Illusory VQA: Benchmarking and Enhancing Multimodal Models on Visual Illusions
Mohammadmostafa Rostamkhani, Baktash Ansari, Hoorieh Sabzevari, Farzan Rahmani, Sauleh Eetemadi
TL;DR
This work introduces Illusory VQA, a task and four synthetic datasets (IllusionMNIST, IllusionFashionMNIST, IllusionAnimals, IllusionChar) to probe multimodal models on visual illusions. It demonstrates that illusory content degrades zero-shot performance across state-of-the-art models, but a fixed Gaussian blur low-pass preprocessing can substantially improve robustness, with BLIP-2 on IllusionAnimals even surpassing human performance after filtering. The authors also report gains from fine-tuning on illusory data and discuss the potential for adaptive learnable filters and expanded illusory datasets. Overall, the study highlights gaps between human and model perception of illusions and suggests practical preprocessing and future architectural directions to bridge this gap.
Abstract
In recent years, Visual Question Answering (VQA) has made significant strides, particularly with the advent of multimodal models that integrate vision and language understanding.
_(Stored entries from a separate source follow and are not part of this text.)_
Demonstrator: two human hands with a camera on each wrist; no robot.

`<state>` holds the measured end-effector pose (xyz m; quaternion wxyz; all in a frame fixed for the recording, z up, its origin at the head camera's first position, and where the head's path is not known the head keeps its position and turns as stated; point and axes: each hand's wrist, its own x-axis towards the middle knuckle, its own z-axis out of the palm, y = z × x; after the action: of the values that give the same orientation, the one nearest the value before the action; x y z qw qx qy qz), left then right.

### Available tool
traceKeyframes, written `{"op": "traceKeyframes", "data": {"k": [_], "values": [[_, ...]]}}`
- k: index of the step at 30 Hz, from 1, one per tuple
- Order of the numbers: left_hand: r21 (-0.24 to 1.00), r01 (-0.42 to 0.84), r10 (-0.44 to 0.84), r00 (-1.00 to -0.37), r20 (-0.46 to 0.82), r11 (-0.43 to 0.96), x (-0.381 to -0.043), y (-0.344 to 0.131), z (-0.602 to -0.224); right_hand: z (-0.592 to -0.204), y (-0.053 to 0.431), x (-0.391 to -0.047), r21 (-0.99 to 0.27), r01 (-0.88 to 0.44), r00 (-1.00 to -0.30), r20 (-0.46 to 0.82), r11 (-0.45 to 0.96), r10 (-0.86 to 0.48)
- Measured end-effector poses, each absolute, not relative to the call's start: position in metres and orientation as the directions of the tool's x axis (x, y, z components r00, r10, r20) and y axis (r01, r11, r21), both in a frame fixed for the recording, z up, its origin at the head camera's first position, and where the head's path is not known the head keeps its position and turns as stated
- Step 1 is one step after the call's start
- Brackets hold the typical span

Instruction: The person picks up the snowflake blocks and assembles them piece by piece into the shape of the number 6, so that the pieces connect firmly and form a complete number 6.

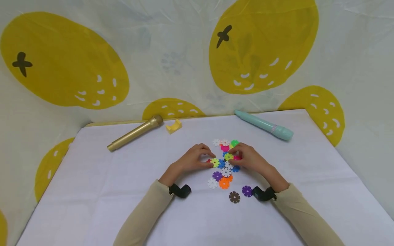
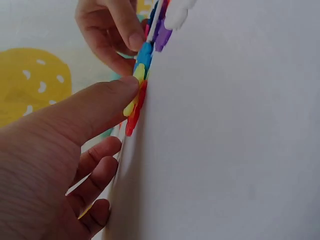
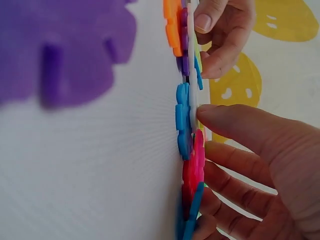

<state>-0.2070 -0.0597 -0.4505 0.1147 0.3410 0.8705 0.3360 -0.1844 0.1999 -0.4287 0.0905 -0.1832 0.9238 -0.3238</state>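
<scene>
Small notched plastic discs in many colours lie in an overlapping pile on the white table, between the two hands. My left hand (image 1: 197, 157) pinches a yellow-green disc (image 1: 215, 162) at the pile's left edge. In the left wrist view its thumb presses that disc, with a red disc (image 2: 134, 117) just under it. My right hand (image 1: 248, 158) holds a second yellow-green disc (image 1: 228, 156) by its edge, between thumb and index finger. Around those fingertips lie a pink disc (image 3: 199, 152), a blue disc (image 3: 183, 120) and a white disc (image 1: 229, 164).
A gold microphone-shaped object (image 1: 135, 134) and a small yellow cradle-like piece (image 1: 174, 126) lie at the back left. At the back right is a teal microphone-shaped object (image 1: 264, 125). Nearer the front are a brown disc (image 1: 234, 197) and a purple disc (image 1: 247, 191).
</scene>
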Motion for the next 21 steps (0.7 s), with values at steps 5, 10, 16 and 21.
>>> {"op": "traceKeyframes", "data": {"k": [5,10,16,21], "values": [[0.689,0.519,0.675,-0.735,0.059,0.505,-0.2073,-0.0615,-0.4558,-0.4316,0.2017,-0.1859,-0.665,-0.263,-0.922,-0.042,0.699,-0.386],[0.718,0.521,0.680,-0.728,0.091,0.462,-0.2086,-0.0619,-0.4585,-0.4330,0.2013,-0.1864,-0.683,-0.254,-0.925,-0.035,0.685,-0.378],[0.805,0.433,0.671,-0.739,0.059,0.406,-0.2099,-0.0618,-0.4584,-0.4299,0.2011,-0.1865,-0.693,-0.253,-0.925,-0.031,0.676,-0.378],[0.855,0.354,0.667,-0.745,0.013,0.379,-0.2098,-0.0614,-0.4576,-0.4283,0.2017,-0.1868,-0.716,-0.268,-0.921,-0.006,0.644,-0.390]]}}
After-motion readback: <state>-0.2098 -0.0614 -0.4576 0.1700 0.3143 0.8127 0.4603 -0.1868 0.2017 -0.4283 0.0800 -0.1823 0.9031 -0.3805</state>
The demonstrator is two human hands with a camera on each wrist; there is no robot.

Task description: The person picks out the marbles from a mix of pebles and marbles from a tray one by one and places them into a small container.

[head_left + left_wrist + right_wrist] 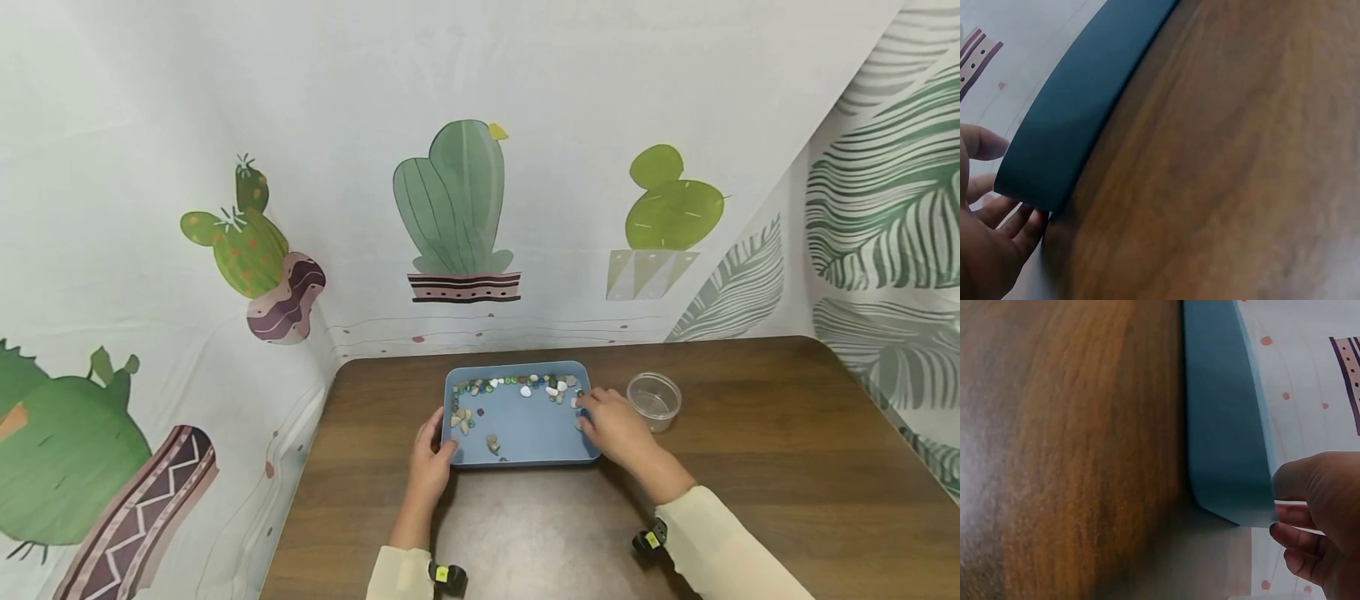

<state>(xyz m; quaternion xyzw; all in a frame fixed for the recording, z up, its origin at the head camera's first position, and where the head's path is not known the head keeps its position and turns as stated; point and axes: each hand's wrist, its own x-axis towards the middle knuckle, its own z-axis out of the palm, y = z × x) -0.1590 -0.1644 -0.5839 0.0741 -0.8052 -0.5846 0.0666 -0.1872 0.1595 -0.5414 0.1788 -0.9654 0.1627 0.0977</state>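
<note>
A shallow blue tray [525, 433] lies on the table, with small pebbles [462, 419] and glossy coloured stones [495, 382] along its back and sides. My left hand [430, 462] holds the tray's left side, thumb at the rim and fingers against the outer wall; the left wrist view shows those fingers [1017, 228] at the tray's corner. Over the right rim reaches my right hand [618, 425], its thumb and forefinger apart above pale pebbles inside. In the right wrist view its thumb [1297, 478] passes behind the rim, hiding the tip.
A clear round plastic tub [654, 398] stands on the wooden table [750, 450], just right of the tray and close to the right hand. Behind the table hangs a white cloth [562, 217] printed with cacti and leaves.
</note>
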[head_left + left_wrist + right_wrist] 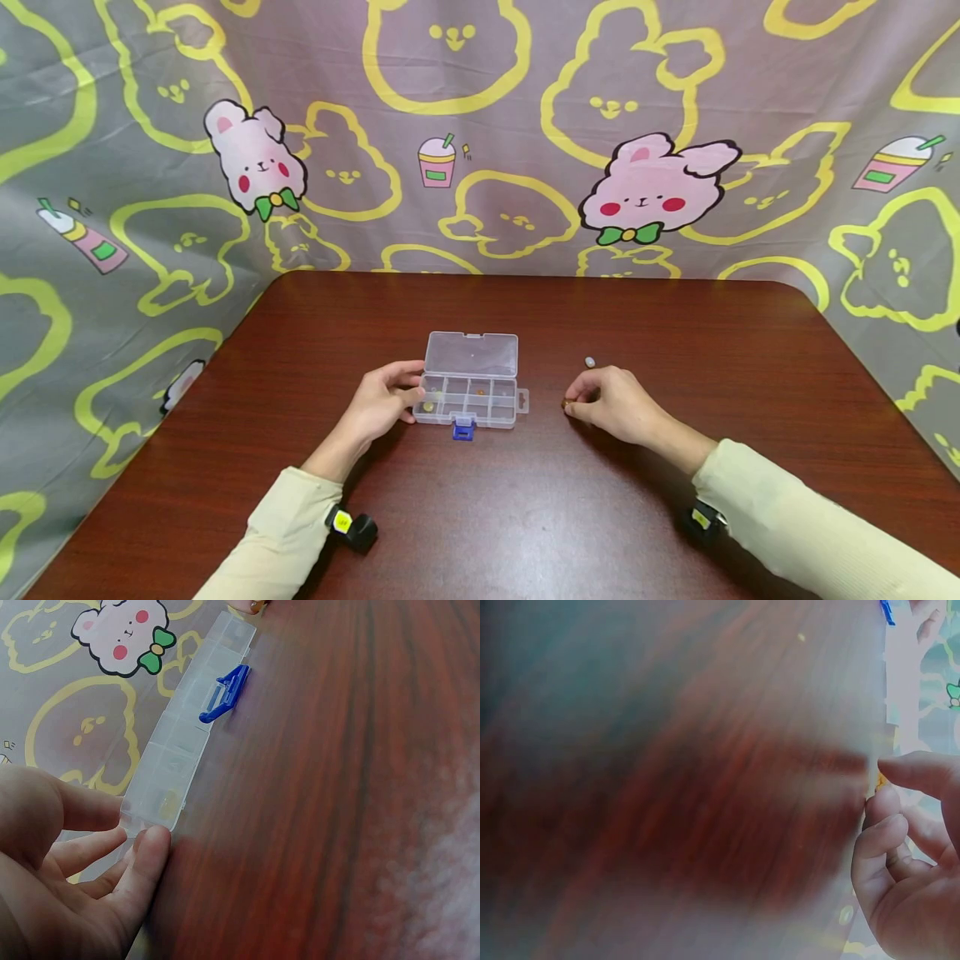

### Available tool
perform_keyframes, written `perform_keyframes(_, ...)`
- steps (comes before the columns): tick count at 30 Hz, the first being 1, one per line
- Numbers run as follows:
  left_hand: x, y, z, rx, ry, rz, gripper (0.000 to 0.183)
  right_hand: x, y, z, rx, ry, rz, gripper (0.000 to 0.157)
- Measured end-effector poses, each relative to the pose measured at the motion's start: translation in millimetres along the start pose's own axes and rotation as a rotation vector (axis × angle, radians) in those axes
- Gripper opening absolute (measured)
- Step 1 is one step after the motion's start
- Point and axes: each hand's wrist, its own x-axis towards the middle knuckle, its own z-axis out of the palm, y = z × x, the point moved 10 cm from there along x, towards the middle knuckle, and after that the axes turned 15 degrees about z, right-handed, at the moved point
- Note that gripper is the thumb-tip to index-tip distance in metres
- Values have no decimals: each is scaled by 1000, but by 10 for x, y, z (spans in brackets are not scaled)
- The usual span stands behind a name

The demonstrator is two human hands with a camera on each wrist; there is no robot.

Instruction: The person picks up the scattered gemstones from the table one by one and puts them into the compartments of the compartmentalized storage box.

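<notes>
Plastic box sits on the counter in the head view, lid open at 12 o'clock, blue latch at 6. At its 9 o'clock the left hand holds its end; off at 3, the right hand pinches a small brown piece, a grey piece lying at that hand's 11. Left wrist: the grip is part-closed, thumb and fingers about the box's near end. Right wrist: the grip is nearly closed, thumb and finger on the brown piece.
</notes>
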Motion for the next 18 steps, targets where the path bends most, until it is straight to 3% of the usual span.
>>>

However, existing VQA datasets often overlook the complexities introduced by image illusions, which pose unique challenges for both human perception and model interpretation. In this study, we introduce a novel task called Illusory VQA, along with four specialized datasets: IllusionMNIST, IllusionFashionMNIST, IllusionAnimals, and IllusionChar. These datasets are designed to evaluate the performance of state-of-the-art multimodal models in recognizing and interpreting visual illusions. We assess the zero-shot performance of various models, fine-tune selected models on our datasets, and propose a simple yet effective solution for illusion detection using Gaussian and blur low-pass filters. We show that this method increases the performance of models significantly and in the case of BLIP-2 on IllusionAnimals without any fine-tuning, it outperforms humans. Our findings highlight the disparity between human and model perception of illusions and demonstrate that fine-tuning and specific preprocessing techniques can significantly enhance model robustness. This work contributes to the development of more human-like visual understanding in multimodal models and suggests future directions for adapting filters using learnable parameters.